La pubertad se disuelve rápidamente. Fide madura deprisa. La familia la arropa, pero afuera solo encuentra decepciones. «La soledad sanitaria es tremenda. Te sientes abandonada, olvidada, aislada». Pero aceptó su rostro. Aceptó sus manos. Se aceptó a sí misma. «Si tú te ves extraña, la gente también. Has de saber trabajarte a la gente». Y lo hace muy bien. Ahora ya no se enoja cuando va por la calle, se cruza con dos personas y, de reojillo, ve como una le suelta a otra «el típico codito». O esos otros que disimulan la cara de asombro y, al rato, dan la vuelta y vuelven a pasar. «A casi todos los ves venir».

Un niño curado

Esa madurez le permitió comenzar a dar charlas; formar parte de Adibi (una asociación de enfermedades raras y discapacidad en Ibi), de la asociación española de porfiria y de la federación española de enfermedades raras, y hasta encontrar un trabajo. Lo dejó hace dos años. «Por un proyecto médido que pensaba que era mi gran oportunidad», afirma. Y tuerce el gesto. Un cirujano, al fin, pues nadie se atreve a tocarla de tan frágil que es, iba a someterla a varias intervenciones. Cuando solo quedaban unos días, se echó atrás. «Me dejó muy tocada. Ha sido el peor bajón que he sufrido. No me gusta que me vendan la moto. Yo creía en la medicina y no en su magia. La verdad es que me hizo daño que me dejara tirada. Jugó con mis sentimientos y mi soledad».

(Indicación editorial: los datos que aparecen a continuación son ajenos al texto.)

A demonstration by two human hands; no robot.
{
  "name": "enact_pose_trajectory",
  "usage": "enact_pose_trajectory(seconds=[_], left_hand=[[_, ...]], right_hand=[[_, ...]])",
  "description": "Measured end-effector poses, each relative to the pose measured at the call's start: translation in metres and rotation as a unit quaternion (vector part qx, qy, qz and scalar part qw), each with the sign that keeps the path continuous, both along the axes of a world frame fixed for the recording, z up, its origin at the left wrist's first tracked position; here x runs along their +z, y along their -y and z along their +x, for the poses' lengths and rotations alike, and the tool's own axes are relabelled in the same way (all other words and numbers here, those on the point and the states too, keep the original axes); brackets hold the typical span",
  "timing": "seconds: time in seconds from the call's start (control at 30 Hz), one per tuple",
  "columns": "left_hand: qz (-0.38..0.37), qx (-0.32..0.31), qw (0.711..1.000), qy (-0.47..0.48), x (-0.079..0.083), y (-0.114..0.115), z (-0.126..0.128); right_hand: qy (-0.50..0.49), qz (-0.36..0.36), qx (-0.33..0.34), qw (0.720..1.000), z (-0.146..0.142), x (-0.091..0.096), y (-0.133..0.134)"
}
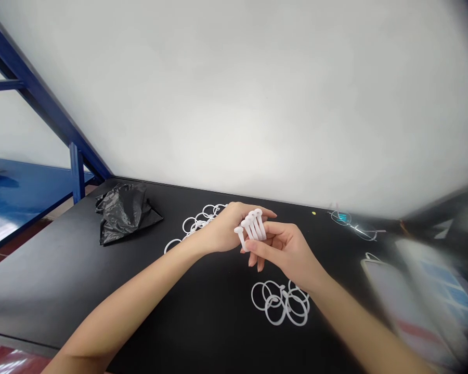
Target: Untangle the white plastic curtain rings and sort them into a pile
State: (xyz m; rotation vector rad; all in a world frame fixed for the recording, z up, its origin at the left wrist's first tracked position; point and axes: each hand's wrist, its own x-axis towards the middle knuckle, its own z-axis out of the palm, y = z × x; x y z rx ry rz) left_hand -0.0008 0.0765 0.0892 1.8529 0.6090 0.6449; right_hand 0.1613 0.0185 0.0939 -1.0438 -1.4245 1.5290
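Observation:
Several white plastic shower curtain rings (254,224) are bunched side by side between my hands, their knobbed ends facing up. My left hand (230,228) curls round the bunch from the left and behind, and some of its fingers are hidden. From the right, my right hand (290,249) closes on the rings, its thumb pressed near the lower end of the front one. That front ring stands slightly apart from the others. Below my right hand lies a loose pile of white rings (275,310). More rings (189,225) lie on the table behind my left forearm.
A crumpled black plastic bag (125,210) sits on the black table (171,322) at the left. Eyeglasses (341,217) lie at the back right, near a blurred phone-like object (401,296). A pale wall (234,104) rises behind; a blue metal frame (42,88) stands left.

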Motion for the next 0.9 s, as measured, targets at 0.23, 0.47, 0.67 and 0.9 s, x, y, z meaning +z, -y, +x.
enact_pose_trajectory(seconds=[0.23,0.47,0.67,0.9], left_hand=[[0.094,0.016,0.995,-0.039,0.006,0.002,-0.003],[0.228,0.081,0.965,-0.103,-0.003,-0.004,-0.002],[0.358,0.049,0.911,-0.197,-0.004,-0.004,-0.004],[0.29,-0.023,0.955,-0.054,-0.003,-0.006,-0.004]], right_hand=[[0.012,0.016,0.02,1.0,0.0,0.002,0.0],[0.015,0.06,0.0,0.998,0.0,0.001,0.004],[0.006,0.052,0.041,0.998,0.002,-0.002,0.002],[0.028,0.168,0.054,0.984,0.006,-0.006,0.006]])
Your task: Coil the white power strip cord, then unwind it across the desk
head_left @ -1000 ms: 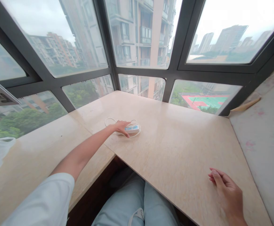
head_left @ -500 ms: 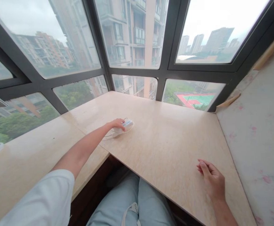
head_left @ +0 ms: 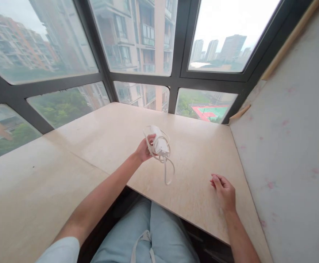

Pero la vida siguió su curso. Y ella, su pelea. La Navidad le trajó un gran regalo. El abuelo de un niño de dos años y medio le escribió para contarle que, gracias a un trasplante de médula ósea, se había curado de la porfiria. Gracias a ella, que le mostró el camino hasta la unidad del Clínico. Y entonces sonríe. «El futuro me angustia. Yo siempre tengo la sensación de que esto va a terminar mal, que, del mismo modo que un día se paró, la enfermedad despertará en cualquier momento. Por eso sé que mis manos no van a volver a crecer, que mi finalidad en la vida es convertirme en una pionera y ayudar a los que vienen detrás». Por ellos da la cara.